Re: [Ledger-smb-devel] Managing database change: improvements needed

Erik Huelsmann Fri, 11 Sep 2015 05:02:13 -0700

> Well, other than the standard Perl steps "copy to blib" and "manify POD",
>> we don't really have build steps of our own. I'm indeed proposing that we
>> have a build step. I envision it to be something like this:
>>
>> * Create PostgreSQL database
>> * Play Sqitch scripts
>> * Dump schema from the database
>>
>> and then consider the dumped schema a build artifact which doesn't need
>> version control. This step would be executed before creating a distribution
>> archive.
>>
>> The pre-distribution step should -if we go with Sqitch- also include
>> compilation of a Sqitch bundle, so we don't distribute development
>> progress, branches, or whatever that might be in the Sqitch repository
>> (which is - as far as I understand it - stored in the development tree).
>>
>
> I was assuming we would ship the schema.  So for a new db, no need for the
> end user to build from sqitch.  We could also use sqitch to generate
> migration files etc.  That way *we* need sqitch to get things going, but
> users don't need it.
>


Ok. My idea was (and still is) that we ship the schema for *new* databases,
but we'd ship a sqitch bundle for upgrades. How do you think we should
handle upgrades, if we don't require users to have at least part of sqitch
installed?


> Oh one downside to sqitch reading the docs is that it requires union merge
> on the sqitch.plan file so we may want to wait a little for this to be
> supported in Mercurial.  That would also provide an easily checkable
> intermediary step.
>

Agreed, but union merge has now been merged into Mercurial; AFAICT, it'll
be part of the 3.6 release which will be some time around October -- much
earlier than we'll be changing over to use Sqitch, I'd imagine (thinking
we'd start using Sqitch at 1.5.0).


PG Extensions are definitely in the "reuse work of others" category but the
>>> system solves a different problem than sqitch.
>>>
>>
>> This is an interesting difference in views and we should explore it a bit.
>>
>>
>>> Indeed the two together could be a very powerful combination.
>>>
>>> PG Extensions would allow us to ship db components (whether table sets,
>>> etc) in a versioned way.  There is likely to be a learning curve here and
>>> it adds a major build dependency for people installing from our source
>>> packages.  But it provides some really nice features  including versioning
>>> and dependency tracking/enforcement.
>>>
>>> What PG Extensions would allow us to do would be to effectively ship
>>> versioned pieces of our db schema and have an orderly way of upgrading them.
>>>
>>
>> Ok. So far, I'm not sure I see the difference with Sqitch, apart from the
>> fact that Sqitch is something we'd have to depend on and extensions are
>> built into PostgreSQL. One thing where I can see a difference - but we
>> wouldn't be using it, is my current estimation - is managing *external*
>> dependencies. But with Sqitch, we can manage internal dependencies, so, if
>> that's what we're using extensions for, what would be your envisioned
>> difference?
>>
>
> There are a few differences.  First, reloading the db stored procedures
> can be as simple as "drop extension... create extension...." across each of
> the processing modules.
>

Depending on whether we'd design the modules to also support the "ledgersmb
extension" use-case such as Budgetting was for 1.3, extensions should also
contain tables, I think (is this even possible?). Dropping the extension
becomes quite problematic in that case. My proposed use of Sqitch is
entirely directed at the versioning of the core LedgerSMB database schema,
though, so if we restrict the use of extensions to that, I guess you're
right.

However, I think John's point is also very important: if we want to support
cloud-hosted databases (and I think we do?), then how would that
interoperate with extensions? I know how it would interoperate with Sqitch:
seamlessly, because everything will be run over normal database connections.
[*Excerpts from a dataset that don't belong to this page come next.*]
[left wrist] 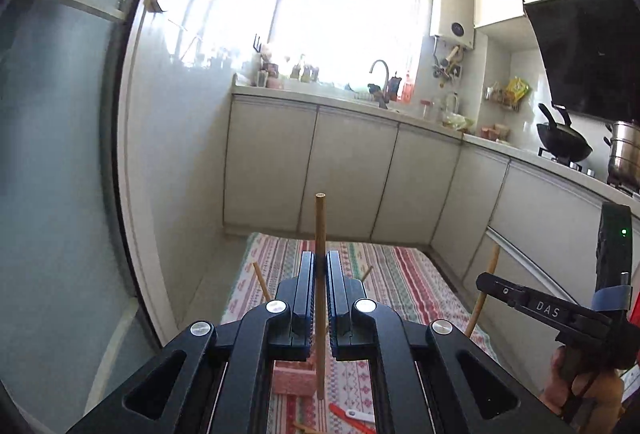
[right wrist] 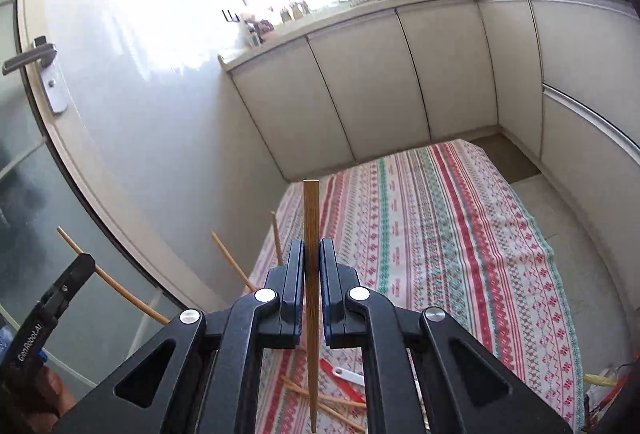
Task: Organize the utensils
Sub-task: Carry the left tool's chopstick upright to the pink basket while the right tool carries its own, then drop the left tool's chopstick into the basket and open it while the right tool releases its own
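Chopsticks (left wrist: 320,234) (right wrist: 311,234) stand clamped in both our tongs (left wrist: 320,262) (right wrist: 311,250); next, probably, the pink holder (left wrist: 292,380) at six o'clock.

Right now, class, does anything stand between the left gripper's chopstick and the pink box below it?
Nothing visible does. The chopstick, clamped in the left gripper, hangs with its lower end beside the pink box; the gripper's body hides the box's top.
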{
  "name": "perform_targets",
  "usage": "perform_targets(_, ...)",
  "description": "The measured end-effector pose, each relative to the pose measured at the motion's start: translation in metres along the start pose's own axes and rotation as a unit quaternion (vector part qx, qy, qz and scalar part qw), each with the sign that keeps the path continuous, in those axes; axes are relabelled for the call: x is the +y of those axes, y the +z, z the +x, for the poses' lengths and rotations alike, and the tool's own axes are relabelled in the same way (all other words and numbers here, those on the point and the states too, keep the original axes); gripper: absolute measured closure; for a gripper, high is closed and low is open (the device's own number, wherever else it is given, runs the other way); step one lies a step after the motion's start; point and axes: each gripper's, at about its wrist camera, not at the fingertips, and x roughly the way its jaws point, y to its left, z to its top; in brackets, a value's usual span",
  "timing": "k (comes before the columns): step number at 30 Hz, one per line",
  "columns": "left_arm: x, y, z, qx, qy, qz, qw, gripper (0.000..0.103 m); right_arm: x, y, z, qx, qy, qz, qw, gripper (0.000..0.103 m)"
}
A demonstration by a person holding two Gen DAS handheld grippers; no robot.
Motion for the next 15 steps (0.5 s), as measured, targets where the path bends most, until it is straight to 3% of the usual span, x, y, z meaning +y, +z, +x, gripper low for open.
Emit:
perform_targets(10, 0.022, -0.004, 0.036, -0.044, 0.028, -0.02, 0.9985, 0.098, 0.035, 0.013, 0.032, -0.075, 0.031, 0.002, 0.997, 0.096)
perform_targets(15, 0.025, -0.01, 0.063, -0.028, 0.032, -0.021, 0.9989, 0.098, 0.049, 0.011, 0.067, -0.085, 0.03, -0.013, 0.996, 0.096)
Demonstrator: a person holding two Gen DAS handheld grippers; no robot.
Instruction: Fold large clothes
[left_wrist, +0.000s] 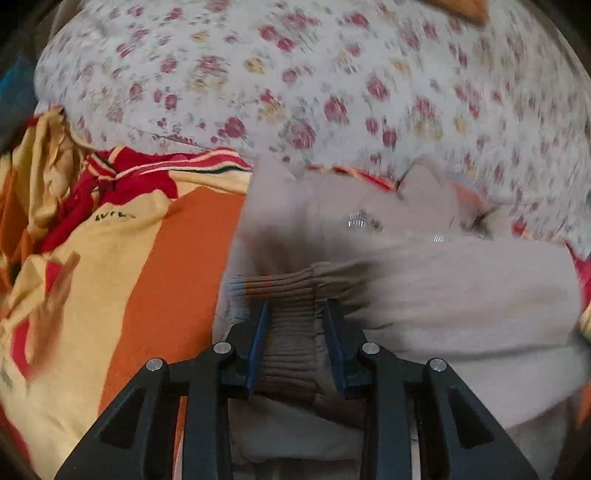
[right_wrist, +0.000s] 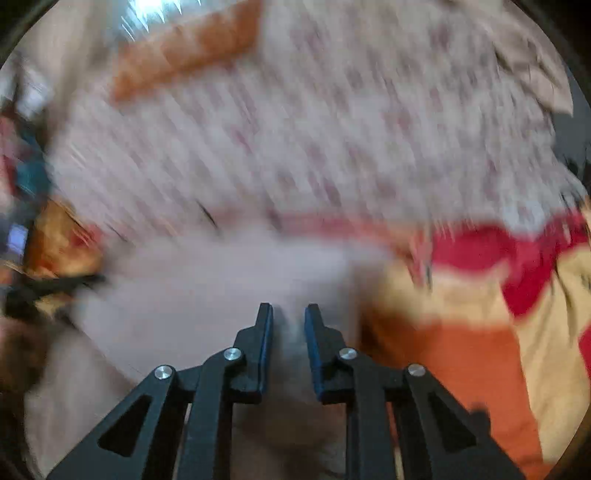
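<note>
A pale beige garment (left_wrist: 443, 295) lies spread on a bed, and its darker ribbed knit band (left_wrist: 291, 332) runs up between the two fingers of the left gripper (left_wrist: 295, 306). That gripper's blue-lined jaws are clamped on the ribbed band, with the cloth bunched between them. Small silvery patches on the garment show farther out, too blurred to identify.

In the right wrist view the right gripper (right_wrist: 289, 310) points down at the same beige garment (right_wrist: 207, 280). Its jaws stand close together with a narrow gap, and pale fabric shows in that gap; the blur makes it impossible to tell whether the pads grip it.

Under the garment and to one side lies a blanket (left_wrist: 122, 266) in orange, yellow and red blocks. Beyond both stretches a white sheet with red and tan flowers (left_wrist: 295, 81). An orange shape (right_wrist: 184, 48) sits at the far edge of the sheet. No containers are visible
</note>
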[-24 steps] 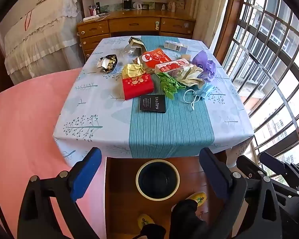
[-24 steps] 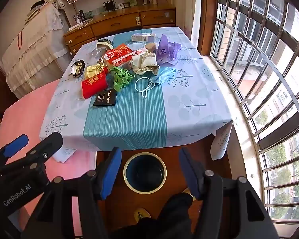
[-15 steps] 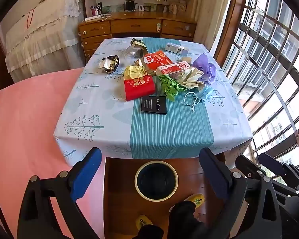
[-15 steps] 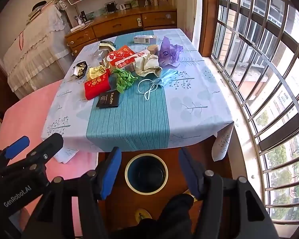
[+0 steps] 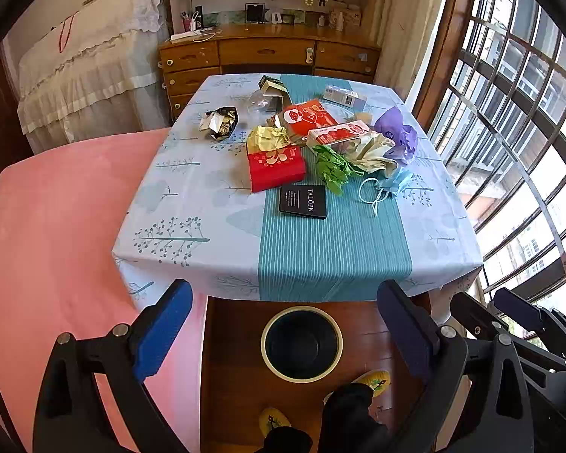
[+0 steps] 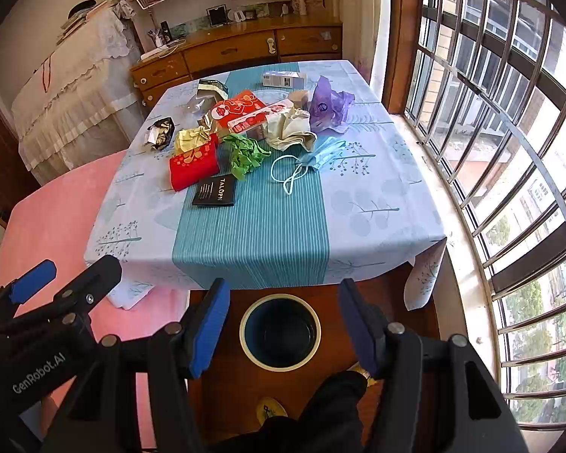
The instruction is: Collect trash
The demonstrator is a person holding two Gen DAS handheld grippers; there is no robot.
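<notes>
Both views drifted slightly nearer the table (image 5: 192,226); left gripper (image 5: 283,321) and right gripper (image 6: 283,324) hung wide, empty, above the bin (image 5: 301,342).

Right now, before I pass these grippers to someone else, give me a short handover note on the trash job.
Left gripper: open, holding nothing, above the floor short of the table.
Right gripper: open, holding nothing, same spot.
Trash bin: on the floor at the near table edge; looks empty.
Trash, all on the table: red packet, black card, green paper, face mask, purple bag, black foil wrapper, other wrappers and boxes behind.
Done: nothing binned.
Left: pick up every piece; the black card is nearest.
</notes>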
>   The second thing is we can track internal dependencies at install time
> without pushing another versioning system to users (they need the pg build
> tools installed but they will be from any source build and only a small
> package away for debian users).
>

I'm not sure what you mean here: in my vision users wouldn't need to learn
about it; we'd simply add App::Sqitch as a dependency on LedgerSMB, meaning
it'll be loaded from cpan or from the packaging system. Much like Starman
and - in 1.6 (?) - Dancer.

Then, in setup.pl, we can invoke Sqitch's APIs to run the database upgrades
required. No need for users to see anything about Sqitch.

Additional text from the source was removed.